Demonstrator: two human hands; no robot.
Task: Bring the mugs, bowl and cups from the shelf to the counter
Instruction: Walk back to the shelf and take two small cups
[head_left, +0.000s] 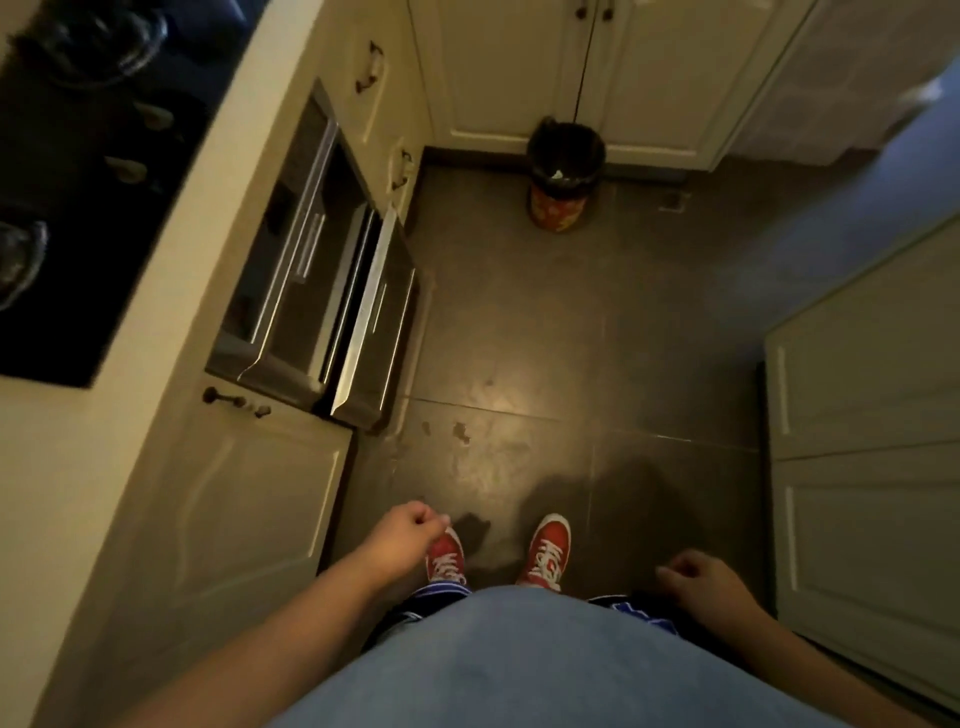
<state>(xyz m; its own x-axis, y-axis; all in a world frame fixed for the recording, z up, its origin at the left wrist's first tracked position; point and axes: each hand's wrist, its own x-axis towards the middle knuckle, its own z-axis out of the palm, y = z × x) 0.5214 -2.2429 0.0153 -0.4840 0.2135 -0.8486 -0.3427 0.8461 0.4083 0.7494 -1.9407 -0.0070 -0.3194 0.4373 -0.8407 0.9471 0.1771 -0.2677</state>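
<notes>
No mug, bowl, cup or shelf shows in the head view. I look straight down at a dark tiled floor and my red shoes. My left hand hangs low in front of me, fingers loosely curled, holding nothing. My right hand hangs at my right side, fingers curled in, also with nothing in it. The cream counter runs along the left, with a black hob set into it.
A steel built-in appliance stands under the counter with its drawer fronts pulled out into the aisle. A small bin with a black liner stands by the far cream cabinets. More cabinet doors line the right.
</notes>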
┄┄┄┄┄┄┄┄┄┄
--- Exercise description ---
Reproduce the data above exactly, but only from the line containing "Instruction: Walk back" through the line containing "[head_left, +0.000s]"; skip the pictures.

--- Answer to the exercise ---
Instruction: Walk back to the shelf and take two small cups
[head_left, +0.000s] 

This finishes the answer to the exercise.